I don't mean to make too much of this metaphor, but what I am describing--what I have witnessed this week from all "sides" of many issues--this is not conferencing. It is war. Conferencing is about finding God within our work, about seeing where we disagree and looking for God in the space between us, praying we are brought closer and knit together in love. War is about winning and losing, and hopefully just winning.
I also don't mean to belittle actual war, nor the violence done to many in the service of actual war. Obviously, General Conference will not come to this, and thank God.
But if war is the only other thing the Discipline deems incompatible, just what is it about war that makes it incompatible? Beyond the physical violence of the thing, war blinds us to one another. It does not allow for us to look for God in the space between us; so often, war literally blows up the space between us, such that by the time we're done, we're less likely to find a connection between us than a crater.
War also causes us to commit murder in the sense that Jesus talks about murder in Matthew 5, which is to say that when we are angry with our sisters and brothers, we cease seeing them as fellow children of God, fellow heirs to God's kingdom. In other words, when we are more concerned about winning at all costs than we are in honoring the image of God present in each of us (and acknowledging that there are some things about which we might be wrong!), we essentially murder the image of God which resides in the other, so that we see them less as fellow children of God and more as barriers that stand between us and that-which-we-want.

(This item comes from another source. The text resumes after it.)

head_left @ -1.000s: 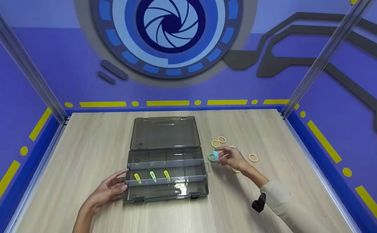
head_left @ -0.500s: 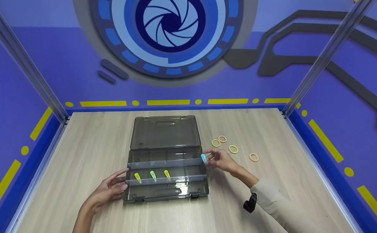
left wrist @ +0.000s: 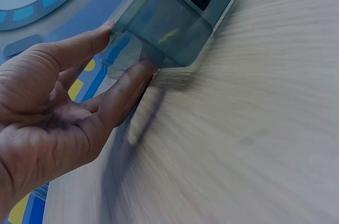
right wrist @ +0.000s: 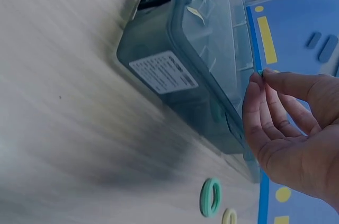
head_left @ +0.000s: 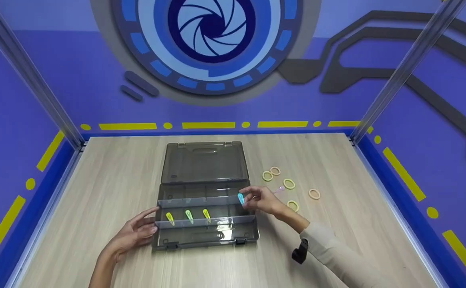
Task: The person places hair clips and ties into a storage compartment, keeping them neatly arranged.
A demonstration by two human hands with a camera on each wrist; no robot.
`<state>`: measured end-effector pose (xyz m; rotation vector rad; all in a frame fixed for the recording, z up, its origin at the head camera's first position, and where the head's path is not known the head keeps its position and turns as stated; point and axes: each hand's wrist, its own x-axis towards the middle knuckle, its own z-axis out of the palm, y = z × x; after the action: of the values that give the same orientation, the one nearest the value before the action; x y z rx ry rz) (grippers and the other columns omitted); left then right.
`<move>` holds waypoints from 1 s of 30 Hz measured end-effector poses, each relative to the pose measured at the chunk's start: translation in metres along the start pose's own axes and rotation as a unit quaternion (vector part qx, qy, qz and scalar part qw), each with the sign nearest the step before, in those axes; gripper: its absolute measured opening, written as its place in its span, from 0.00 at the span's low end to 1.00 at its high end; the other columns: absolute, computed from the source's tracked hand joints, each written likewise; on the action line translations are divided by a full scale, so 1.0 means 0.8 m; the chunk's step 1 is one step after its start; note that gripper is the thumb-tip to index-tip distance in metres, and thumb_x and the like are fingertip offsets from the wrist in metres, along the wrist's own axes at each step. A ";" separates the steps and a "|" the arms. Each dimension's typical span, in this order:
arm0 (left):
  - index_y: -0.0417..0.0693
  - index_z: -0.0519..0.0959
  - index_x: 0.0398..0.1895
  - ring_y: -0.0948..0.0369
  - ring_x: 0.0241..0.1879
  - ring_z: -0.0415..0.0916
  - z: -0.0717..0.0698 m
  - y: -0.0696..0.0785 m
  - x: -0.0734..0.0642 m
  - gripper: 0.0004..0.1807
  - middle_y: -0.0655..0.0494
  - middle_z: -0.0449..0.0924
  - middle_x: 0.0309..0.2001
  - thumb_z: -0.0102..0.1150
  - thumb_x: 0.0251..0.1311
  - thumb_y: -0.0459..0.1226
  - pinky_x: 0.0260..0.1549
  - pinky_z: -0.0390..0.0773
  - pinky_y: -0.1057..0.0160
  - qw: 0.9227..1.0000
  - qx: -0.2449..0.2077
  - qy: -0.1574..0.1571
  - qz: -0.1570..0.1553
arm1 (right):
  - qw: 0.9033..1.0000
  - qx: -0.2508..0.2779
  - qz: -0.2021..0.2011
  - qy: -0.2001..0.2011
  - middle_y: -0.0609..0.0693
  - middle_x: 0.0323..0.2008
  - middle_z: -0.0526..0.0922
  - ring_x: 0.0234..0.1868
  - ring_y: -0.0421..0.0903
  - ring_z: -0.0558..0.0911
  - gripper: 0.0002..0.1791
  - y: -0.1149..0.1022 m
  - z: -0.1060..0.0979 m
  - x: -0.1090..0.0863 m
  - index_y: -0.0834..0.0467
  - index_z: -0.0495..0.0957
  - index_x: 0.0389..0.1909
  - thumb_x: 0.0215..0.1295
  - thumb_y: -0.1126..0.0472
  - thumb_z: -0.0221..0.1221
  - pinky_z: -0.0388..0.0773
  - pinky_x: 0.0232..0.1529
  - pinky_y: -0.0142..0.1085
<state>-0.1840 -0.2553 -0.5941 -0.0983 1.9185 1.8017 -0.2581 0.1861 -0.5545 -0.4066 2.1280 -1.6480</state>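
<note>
An open smoke-grey divider box (head_left: 205, 234) lies on the table with its lid (head_left: 205, 162) folded back. A yellow hair clip (head_left: 170, 219), a light green hair clip (head_left: 189, 216) and another yellow hair clip (head_left: 206, 216) lie in its middle row. My right hand (head_left: 262, 200) pinches a blue hair clip (head_left: 241, 199) between thumb and fingertips, over the right end of that row. Against the box's left side rests my left hand (head_left: 135, 235), its fingers fairly straight; in the left wrist view, fingertips (left wrist: 143, 69) touch the box's corner.
Right of the box lie several pale yellow and peach rings, among them a yellow ring (head_left: 289, 184) and a peach ring (head_left: 314, 194). A pink hair clip (head_left: 280, 189) sits beside them. The right wrist view shows a green ring (right wrist: 211, 197). Walls enclose the table.
My right hand has carried the blue hair clip leftward, from above the green ring to over the box's middle row. The left hand stays at the box's side.
</note>
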 end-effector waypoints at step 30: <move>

When there is no room for compromise--when winning is predicated on the other side losing, or said another way, when doing church is predicated on winning--there's no chance for progress. Nor is there change for unity. When we bring our legislative and tactical tanks and grenades to General Conference, the only question is who will be the last person standing after all the bombs have gone off. This is no way to win, and it is not much of a victory anyhow, for the collateral damage is going to be a nightmare.

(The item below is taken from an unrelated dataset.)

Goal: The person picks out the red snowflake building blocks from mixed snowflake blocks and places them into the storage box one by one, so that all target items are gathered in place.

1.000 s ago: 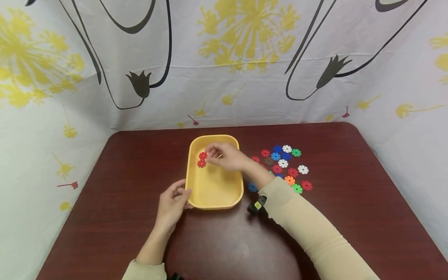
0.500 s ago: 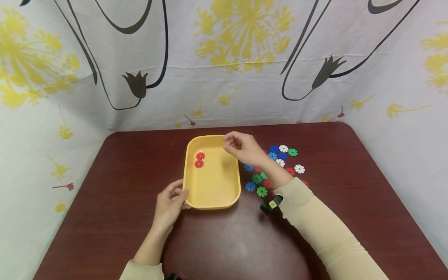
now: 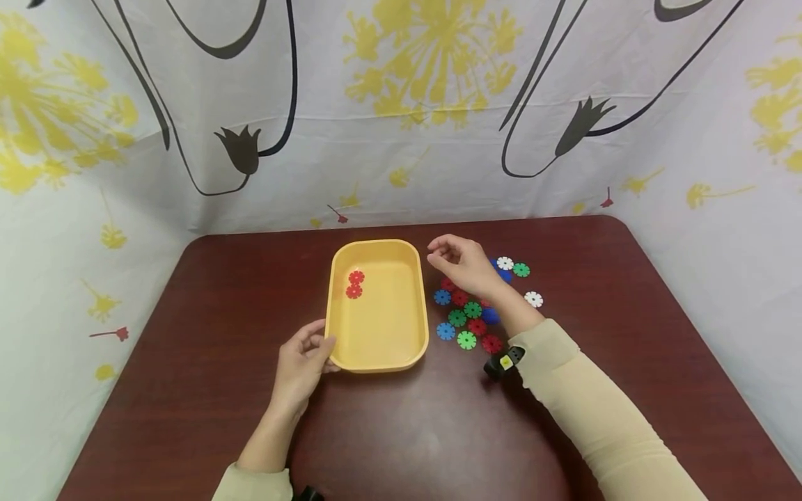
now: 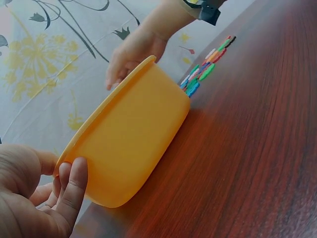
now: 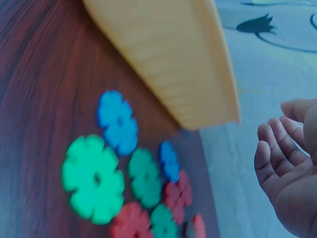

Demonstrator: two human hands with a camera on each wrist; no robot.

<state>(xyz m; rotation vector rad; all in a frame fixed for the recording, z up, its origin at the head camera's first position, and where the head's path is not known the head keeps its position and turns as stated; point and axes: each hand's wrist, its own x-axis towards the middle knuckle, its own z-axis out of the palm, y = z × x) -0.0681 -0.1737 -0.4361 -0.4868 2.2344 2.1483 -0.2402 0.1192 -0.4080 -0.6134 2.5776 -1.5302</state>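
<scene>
My left hand (image 3: 299, 365) grips the near left corner of a yellow plastic tray (image 3: 379, 327); the left wrist view shows thumb and fingers (image 4: 74, 193) on either side of its rim. Inside the tray, toward the left, lie two red notched discs (image 3: 355, 284), one overlapping the other. My right hand (image 3: 466, 268) is in the air just right of the tray, over the far left part of a spread of discs. In the right wrist view its fingers (image 5: 280, 158) are loosely bent and hold nothing.
Flat notched discs in red, blue, green and white lie on the dark red wooden table (image 3: 207, 362) right of the tray, among them a light green disc (image 3: 466, 340) and a white disc (image 3: 533, 299). My right forearm hides some. A patterned cloth (image 3: 401, 139) hangs behind the table.
My right hand has come out from over the tray and moved right, above the loose discs. The two red discs stay in the tray, and the left hand keeps its grip.
</scene>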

This dynamic is why I am praying, deeply praying, for the work of our Bishops. If there is a solution to this morass, it may well come from our spiritual leaders. Our polity may not do much to honor them, nor their gifts and graces for leadership, but our Bishops have the unique perspective of standing above the battles (sometimes literally) and having a wider view. If we are to experience Christian unity, whatever that phrase means these days, it may come from those veterans who have been in the fight. After all, if you want to find someone viscerally opposed to war, go talk to some Generals. They'll tell you that war is hell, and that it is to be avoided at all costs.

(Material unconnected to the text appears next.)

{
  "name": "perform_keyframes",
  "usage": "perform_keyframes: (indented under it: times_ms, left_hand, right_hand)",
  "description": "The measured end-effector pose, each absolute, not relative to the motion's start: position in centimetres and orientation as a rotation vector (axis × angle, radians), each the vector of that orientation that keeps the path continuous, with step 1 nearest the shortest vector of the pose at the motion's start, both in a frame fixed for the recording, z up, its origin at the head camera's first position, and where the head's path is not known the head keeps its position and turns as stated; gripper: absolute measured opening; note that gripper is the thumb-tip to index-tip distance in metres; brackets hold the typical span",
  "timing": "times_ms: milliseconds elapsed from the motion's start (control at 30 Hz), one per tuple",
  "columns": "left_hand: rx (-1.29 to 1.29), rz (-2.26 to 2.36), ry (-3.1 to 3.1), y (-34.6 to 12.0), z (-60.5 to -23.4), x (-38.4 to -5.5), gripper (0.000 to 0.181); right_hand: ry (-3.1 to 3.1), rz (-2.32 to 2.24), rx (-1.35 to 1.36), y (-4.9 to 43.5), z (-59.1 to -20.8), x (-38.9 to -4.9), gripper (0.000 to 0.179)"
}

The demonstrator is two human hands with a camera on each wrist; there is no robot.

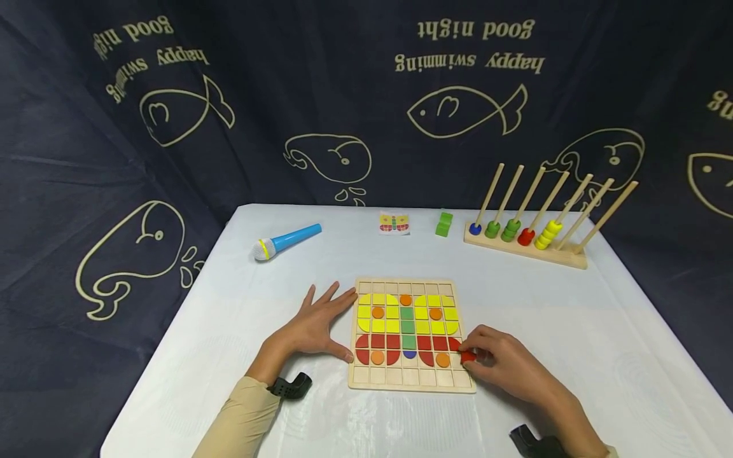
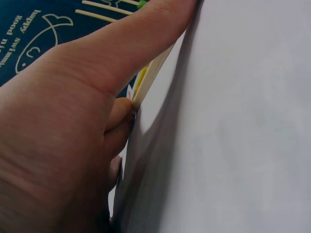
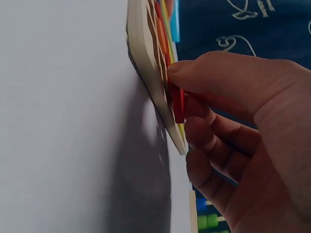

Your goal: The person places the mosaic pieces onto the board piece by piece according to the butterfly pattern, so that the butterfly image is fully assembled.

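Note:
A square wooden grid board (image 1: 395, 377) lies on the white table, its cells filled with flat yellow, red, green, orange and blue pieces in a butterfly shape. My right hand (image 1: 504, 362) pinches a red piece (image 1: 467, 357) between thumb and fingers at the board's right edge, by the lower right wing. In the right wrist view that red piece (image 3: 179, 104) stands out thin beside the board's side. My left hand (image 1: 317, 324) spreads its fingers along the board's left edge, thumb and fingertips right at the rim.
Behind the board lie a blue toy microphone (image 1: 294, 238), a small butterfly picture card (image 1: 394, 224) and green blocks (image 1: 443, 224). At the back right stands a wooden peg rack (image 1: 529, 250) with coloured beads on upright rods. A dark printed cloth (image 1: 343, 76) hangs behind the table.

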State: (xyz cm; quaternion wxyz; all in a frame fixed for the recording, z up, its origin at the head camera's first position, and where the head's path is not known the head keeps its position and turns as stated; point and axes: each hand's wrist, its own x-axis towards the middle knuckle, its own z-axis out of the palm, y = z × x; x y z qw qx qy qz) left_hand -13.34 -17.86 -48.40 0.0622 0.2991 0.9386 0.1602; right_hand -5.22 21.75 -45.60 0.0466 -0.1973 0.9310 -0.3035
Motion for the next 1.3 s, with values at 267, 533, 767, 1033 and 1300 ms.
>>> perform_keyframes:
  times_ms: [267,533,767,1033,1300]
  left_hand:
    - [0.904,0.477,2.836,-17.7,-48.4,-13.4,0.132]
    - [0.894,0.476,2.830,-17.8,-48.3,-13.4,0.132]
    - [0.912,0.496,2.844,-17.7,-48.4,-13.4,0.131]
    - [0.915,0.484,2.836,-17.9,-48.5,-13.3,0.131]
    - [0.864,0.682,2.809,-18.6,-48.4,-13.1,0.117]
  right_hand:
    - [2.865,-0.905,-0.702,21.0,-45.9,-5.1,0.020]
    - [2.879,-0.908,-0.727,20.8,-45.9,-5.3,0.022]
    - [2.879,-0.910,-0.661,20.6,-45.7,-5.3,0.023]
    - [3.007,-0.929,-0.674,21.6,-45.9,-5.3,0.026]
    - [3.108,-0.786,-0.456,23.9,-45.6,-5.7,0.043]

Scripture tells us that we will hear of wars and rumors of wars, but that we ought not be alarmed. The end--the Resurrection and Reconciliation that comes through Jesus Christ--is still to come. The birth pains are real, but they are a necessary part of new birth. And for as scary as it might be to do a new thing, the Markan narrative continues, while we wait, we are not to suit up in order defeat "the other side" in battle, but rather to preach the gospel to all nations.
Friends, this is a worthwhile agenda. Therefore . . . well, you know.